**Required work**
Look through the data below and extract, unchanged, the lines from the one that contains "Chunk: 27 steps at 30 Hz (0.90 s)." to the one that contains "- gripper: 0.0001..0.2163", both included.

━━━ Records for processing

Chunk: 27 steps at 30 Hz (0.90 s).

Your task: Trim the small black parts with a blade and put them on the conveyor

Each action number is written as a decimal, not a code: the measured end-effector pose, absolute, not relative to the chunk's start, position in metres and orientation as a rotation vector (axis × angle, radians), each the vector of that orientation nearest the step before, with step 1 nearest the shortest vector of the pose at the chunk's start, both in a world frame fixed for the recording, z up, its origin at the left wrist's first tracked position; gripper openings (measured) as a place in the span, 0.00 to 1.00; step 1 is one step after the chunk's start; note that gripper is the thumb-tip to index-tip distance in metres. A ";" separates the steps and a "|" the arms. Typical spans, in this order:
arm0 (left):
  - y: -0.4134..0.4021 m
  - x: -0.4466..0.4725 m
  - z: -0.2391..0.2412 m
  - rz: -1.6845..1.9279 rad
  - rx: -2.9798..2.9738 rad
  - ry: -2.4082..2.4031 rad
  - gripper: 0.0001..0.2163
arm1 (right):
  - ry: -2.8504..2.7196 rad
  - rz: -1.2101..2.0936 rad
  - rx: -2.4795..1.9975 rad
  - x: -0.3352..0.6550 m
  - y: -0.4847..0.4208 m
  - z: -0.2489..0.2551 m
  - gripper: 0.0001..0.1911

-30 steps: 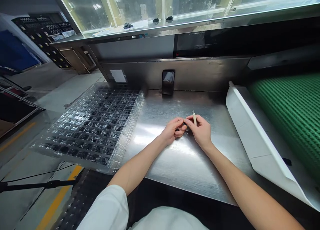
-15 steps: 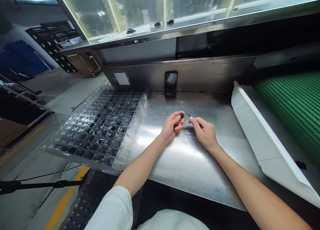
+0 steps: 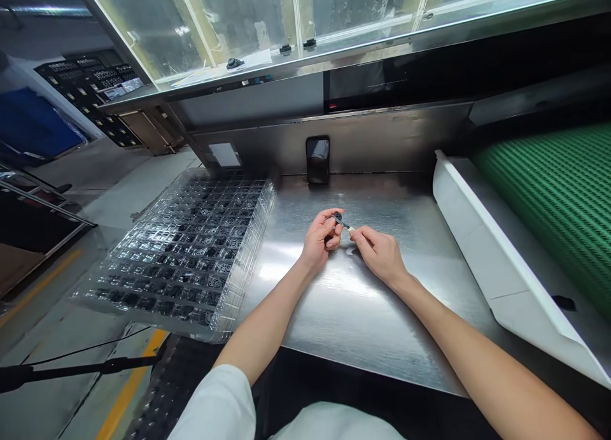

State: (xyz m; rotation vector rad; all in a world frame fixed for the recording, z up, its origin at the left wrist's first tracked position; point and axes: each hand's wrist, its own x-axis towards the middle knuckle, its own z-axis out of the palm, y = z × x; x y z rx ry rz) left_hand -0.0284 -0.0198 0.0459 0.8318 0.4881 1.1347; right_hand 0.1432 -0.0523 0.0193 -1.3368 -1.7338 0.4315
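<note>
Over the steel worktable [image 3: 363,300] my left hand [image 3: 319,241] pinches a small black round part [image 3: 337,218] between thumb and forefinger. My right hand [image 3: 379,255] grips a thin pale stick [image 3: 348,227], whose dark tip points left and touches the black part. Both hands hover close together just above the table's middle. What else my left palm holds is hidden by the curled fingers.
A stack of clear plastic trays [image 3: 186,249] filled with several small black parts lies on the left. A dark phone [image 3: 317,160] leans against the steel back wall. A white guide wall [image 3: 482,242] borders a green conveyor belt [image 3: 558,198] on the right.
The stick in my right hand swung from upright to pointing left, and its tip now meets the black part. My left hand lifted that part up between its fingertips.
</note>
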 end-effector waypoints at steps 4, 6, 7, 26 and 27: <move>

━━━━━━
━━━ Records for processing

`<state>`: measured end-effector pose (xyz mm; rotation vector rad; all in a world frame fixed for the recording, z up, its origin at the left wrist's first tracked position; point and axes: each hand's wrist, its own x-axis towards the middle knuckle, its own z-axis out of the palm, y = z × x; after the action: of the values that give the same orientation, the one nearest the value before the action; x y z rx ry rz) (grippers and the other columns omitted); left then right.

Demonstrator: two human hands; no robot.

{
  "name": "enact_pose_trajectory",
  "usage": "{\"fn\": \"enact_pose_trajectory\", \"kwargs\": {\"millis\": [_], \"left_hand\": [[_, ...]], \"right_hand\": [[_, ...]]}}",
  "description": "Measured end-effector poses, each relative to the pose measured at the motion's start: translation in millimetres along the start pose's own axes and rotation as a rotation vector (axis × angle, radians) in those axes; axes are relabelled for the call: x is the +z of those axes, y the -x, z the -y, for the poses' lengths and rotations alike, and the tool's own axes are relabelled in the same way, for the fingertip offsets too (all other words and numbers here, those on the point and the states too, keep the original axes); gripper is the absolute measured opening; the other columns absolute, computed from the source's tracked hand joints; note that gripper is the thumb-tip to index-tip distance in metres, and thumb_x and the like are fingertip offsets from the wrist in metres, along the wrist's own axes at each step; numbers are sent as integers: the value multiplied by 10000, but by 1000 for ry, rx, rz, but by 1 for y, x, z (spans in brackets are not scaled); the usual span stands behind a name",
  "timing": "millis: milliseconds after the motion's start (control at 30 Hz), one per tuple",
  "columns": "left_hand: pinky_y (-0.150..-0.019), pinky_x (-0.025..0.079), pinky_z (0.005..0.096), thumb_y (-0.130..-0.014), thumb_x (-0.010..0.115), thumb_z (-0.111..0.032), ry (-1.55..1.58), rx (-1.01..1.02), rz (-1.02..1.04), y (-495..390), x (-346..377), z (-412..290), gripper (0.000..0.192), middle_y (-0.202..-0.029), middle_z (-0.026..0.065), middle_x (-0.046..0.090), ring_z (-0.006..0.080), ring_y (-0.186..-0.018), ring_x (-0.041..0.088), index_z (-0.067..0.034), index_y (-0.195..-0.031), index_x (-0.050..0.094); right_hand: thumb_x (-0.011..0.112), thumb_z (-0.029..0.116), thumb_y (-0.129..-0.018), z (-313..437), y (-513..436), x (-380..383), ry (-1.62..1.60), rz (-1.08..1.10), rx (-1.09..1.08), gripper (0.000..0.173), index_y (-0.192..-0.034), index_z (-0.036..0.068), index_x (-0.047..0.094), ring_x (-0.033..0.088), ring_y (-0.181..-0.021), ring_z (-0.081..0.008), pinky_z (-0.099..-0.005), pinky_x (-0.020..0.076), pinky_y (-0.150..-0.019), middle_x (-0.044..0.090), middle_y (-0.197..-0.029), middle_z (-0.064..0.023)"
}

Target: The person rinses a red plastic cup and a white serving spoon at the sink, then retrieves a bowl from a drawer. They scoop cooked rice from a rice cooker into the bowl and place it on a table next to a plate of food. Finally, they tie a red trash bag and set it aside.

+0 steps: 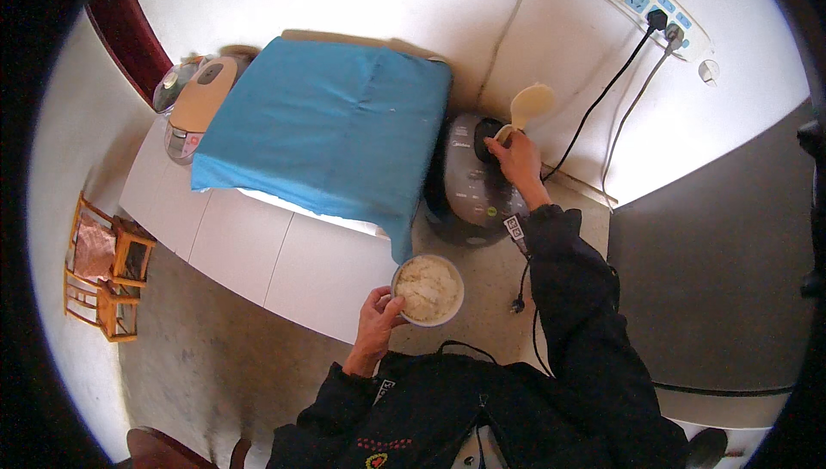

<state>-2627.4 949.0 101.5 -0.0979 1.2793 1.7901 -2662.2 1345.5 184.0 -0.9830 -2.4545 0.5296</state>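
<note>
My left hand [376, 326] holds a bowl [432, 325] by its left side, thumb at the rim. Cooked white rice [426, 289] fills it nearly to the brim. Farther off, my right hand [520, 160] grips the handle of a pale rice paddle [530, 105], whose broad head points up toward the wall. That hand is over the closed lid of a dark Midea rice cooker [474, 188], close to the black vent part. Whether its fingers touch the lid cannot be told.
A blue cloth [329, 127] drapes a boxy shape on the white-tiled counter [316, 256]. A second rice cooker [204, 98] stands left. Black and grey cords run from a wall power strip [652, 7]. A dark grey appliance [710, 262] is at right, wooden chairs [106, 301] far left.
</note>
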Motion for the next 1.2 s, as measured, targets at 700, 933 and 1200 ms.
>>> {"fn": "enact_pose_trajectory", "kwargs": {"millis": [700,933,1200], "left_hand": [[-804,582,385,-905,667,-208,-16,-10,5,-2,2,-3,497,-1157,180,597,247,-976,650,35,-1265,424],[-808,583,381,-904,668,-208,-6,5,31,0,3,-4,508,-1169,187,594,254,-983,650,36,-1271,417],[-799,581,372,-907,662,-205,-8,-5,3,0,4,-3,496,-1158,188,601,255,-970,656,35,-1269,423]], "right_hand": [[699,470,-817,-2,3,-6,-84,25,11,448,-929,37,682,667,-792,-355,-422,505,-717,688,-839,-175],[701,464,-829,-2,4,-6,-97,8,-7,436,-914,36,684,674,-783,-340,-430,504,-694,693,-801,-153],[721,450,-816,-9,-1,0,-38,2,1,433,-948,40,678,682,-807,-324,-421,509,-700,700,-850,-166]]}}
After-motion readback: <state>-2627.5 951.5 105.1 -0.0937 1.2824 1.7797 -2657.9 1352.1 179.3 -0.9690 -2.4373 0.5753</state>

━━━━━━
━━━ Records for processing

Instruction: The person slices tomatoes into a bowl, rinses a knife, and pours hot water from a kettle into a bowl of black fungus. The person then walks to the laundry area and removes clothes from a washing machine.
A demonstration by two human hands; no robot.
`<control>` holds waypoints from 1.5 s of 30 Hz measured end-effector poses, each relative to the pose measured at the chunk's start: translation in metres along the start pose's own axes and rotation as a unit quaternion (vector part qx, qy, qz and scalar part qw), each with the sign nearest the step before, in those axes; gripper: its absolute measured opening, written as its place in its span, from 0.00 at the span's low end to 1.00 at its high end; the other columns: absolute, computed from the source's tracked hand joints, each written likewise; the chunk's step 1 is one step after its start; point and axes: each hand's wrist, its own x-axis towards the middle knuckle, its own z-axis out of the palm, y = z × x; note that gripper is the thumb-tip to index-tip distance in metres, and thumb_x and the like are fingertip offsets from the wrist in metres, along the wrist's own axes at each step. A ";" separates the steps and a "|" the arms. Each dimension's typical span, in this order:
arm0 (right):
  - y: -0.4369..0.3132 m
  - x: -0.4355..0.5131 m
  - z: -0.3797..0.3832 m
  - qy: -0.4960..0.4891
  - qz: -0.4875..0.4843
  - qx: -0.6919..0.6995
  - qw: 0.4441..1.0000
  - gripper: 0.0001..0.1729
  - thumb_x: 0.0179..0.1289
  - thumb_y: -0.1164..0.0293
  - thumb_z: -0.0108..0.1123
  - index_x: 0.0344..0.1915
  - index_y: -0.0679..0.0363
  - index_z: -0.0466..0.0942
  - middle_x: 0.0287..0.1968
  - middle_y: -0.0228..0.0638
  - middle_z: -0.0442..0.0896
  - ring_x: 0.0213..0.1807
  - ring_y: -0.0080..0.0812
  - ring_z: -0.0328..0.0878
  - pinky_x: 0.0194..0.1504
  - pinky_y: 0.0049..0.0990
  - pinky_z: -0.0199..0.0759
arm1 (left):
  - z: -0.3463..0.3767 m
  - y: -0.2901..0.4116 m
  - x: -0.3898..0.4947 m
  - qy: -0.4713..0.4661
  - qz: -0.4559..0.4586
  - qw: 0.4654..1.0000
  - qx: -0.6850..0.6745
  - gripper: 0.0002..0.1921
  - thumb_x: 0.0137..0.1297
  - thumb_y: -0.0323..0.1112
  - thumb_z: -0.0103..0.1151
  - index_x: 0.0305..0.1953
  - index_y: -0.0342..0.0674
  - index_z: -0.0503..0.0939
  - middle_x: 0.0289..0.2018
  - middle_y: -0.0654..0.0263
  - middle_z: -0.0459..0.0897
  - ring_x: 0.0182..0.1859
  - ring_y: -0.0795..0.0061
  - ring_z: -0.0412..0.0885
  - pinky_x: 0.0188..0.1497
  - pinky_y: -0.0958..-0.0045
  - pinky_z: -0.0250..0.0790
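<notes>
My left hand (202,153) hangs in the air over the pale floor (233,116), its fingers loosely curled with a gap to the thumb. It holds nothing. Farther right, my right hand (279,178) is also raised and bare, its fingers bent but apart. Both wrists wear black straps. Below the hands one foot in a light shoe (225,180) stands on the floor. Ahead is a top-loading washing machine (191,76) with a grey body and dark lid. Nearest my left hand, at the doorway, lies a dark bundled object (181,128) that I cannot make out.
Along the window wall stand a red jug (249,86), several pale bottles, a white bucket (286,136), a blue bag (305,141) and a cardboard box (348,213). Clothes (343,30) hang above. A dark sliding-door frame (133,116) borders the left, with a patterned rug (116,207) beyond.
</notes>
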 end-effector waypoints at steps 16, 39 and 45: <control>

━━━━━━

**Solution below**
Chunk: 27 steps at 30 Hz (0.90 s).

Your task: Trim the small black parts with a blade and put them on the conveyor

Each action number is written as a decimal, not a code: the measured end-effector pose, absolute, not relative to the chunk's start, position in metres and orientation as a rotation vector (axis × angle, radians), each the vector of that orientation nearest the step before, with step 1 nearest the shortest vector of the pose at the chunk's start, both in a world frame fixed for the recording, z up, its origin at the left wrist's first tracked position; gripper openings (measured) as a place in the span, 0.00 to 1.00; step 1 is one step after the chunk's start; note that gripper is the thumb-tip to index-tip distance in metres. A ";" separates the steps and a "|" the arms. Typical spans, in this order:
arm0 (left):
  - y: -0.4134..0.4021 m
  - x: -0.4466..0.4725 m
  - z: -0.2391..0.2412 m
  - rz: -1.6845..1.9279 rad
  - rx: -2.9798..2.9738 rad
  - ry: -2.4082..2.4031 rad
  - gripper: 0.0001..0.2163

The requested output is complete.